*** Opening Collected material ***
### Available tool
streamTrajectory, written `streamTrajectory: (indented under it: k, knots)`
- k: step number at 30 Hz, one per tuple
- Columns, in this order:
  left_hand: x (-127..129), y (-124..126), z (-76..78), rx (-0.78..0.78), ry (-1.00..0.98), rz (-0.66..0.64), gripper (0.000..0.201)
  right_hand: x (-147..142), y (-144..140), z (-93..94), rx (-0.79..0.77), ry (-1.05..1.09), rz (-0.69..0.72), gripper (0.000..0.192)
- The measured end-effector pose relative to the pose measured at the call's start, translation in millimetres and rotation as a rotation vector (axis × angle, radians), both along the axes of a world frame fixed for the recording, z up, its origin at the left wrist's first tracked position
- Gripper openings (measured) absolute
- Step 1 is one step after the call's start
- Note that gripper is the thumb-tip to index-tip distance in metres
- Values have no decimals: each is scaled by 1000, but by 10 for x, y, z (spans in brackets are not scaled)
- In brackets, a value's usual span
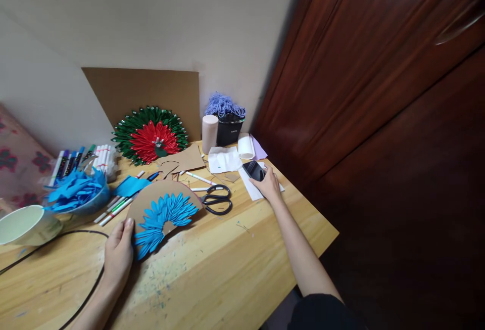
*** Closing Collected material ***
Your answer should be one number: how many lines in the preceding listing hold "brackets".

2